Hill: Chasing ‘Casey at the Bat’ in Stockton

From SABR member Benjamin Hill at MiLB.com on September 13, 2016:

The outlook wasn’t brilliant for the Mudville Nine that day; the score stood four to two, with but one inning left to play.

Thus begins Ernest Thayer’s comic ballad “Casey at the Bat,” the most well-known poem to have ever been written about the sport of baseball. Stockton, California, was commonly known as “Mudville” at the time of the poem’s 1888 publication; that same year the city’s baseball team won the championship while competing in what was an early incarnation of the California League. Furthermore, Thayer was living in San Francisco. In those days, there was regular steamboat traffic between these two bustling cities, and it’s certainly in the realm of possibility that Thayer attended games at the Stockton ballpark known as “The Baseball Grounds at Banner Island” (or some permutation thereof).

Today’s California League was established in 1941. Stockton was a charter member and has fielded a team during every season in which the league has been in operation (the team’s current stadium, built in 2005, is situated within the same Banner Island location where the 19th-century club played). Throughout the vast majority of the team’s current incarnation, they have been known as the Ports. In 2000 and 2001, however, they went by the name of the “Mudville Nine.” Thayer, presumably, would have been proud.

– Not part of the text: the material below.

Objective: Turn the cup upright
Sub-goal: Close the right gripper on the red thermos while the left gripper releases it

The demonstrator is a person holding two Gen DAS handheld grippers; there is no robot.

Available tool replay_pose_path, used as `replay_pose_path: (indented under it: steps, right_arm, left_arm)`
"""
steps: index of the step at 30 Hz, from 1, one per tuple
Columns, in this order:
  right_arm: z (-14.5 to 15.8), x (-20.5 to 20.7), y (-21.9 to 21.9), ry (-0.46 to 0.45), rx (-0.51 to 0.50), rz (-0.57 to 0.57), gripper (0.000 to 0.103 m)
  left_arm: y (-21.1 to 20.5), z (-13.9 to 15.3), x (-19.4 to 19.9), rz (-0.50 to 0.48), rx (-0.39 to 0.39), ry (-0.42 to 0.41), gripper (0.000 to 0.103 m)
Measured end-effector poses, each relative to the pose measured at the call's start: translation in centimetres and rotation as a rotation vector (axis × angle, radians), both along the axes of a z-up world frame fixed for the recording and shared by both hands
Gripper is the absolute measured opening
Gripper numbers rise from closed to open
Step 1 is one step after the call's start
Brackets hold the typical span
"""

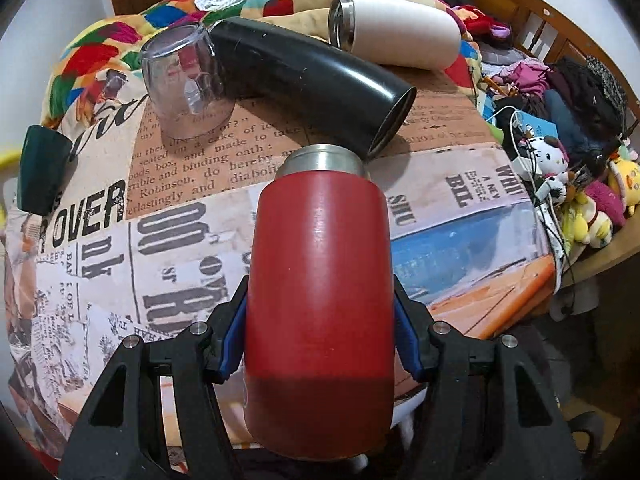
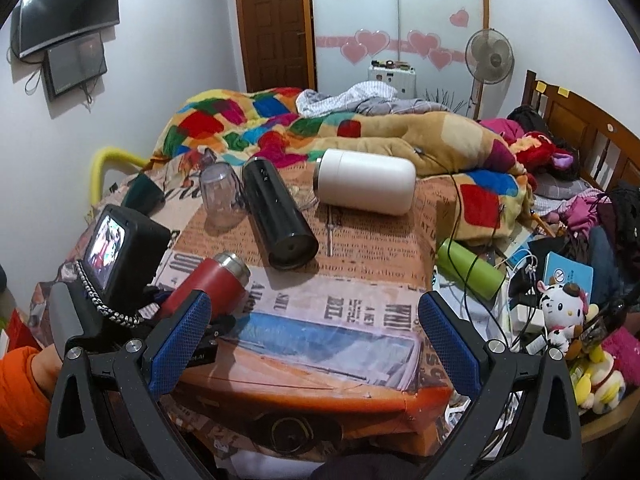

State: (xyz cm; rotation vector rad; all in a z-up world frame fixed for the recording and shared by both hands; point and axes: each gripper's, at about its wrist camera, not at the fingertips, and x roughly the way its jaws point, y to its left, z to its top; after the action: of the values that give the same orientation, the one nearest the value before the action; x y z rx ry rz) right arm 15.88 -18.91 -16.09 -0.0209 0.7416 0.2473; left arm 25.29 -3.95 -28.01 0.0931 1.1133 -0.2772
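Newsprint-covered table [image 2: 360,240]: red steel-necked flask cup [image 1: 320,300] clamped in left gripper [image 1: 320,320], lifted, tilted, not upright; right gripper [image 2: 314,344] wide, empty.

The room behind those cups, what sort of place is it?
Most likely a home bedroom: a bed with a patchwork blanket and wooden headboard, plush toys heaped alongside, and a standing fan by the wall.

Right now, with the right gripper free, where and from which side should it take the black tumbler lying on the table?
Grip the black tumbler mid-body, across its width, coming from above. It lies on its side, open end toward the camera, clear cup beside its far end, so the middle offers a round, unobstructed span. The right gripper is open.
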Motion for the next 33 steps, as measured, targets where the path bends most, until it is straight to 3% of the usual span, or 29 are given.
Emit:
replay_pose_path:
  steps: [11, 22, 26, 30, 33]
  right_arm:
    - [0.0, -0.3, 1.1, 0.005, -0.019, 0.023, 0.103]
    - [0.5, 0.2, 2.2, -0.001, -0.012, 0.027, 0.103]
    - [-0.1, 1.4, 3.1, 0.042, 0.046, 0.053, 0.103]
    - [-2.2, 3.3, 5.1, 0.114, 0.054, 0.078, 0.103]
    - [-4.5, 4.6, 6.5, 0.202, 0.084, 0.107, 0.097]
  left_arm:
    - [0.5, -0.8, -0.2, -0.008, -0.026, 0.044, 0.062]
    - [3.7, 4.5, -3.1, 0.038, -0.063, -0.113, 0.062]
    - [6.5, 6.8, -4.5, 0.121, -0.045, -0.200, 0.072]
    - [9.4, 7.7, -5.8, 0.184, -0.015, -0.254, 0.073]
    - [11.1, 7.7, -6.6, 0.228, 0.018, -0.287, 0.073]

But was Stockton really where the action took place in Thayer’s poem? Where Casey, an enduring symbol of hubristic folly, stranded Flynn and Blake in scoring position via the most well-known strikeout in baseball history? Holliston, Massachusetts, begs to differ. That city had also acquired the “Mudville” nickname during the latter half of the 19th century, and Thayer grew up in neighboring Worcester.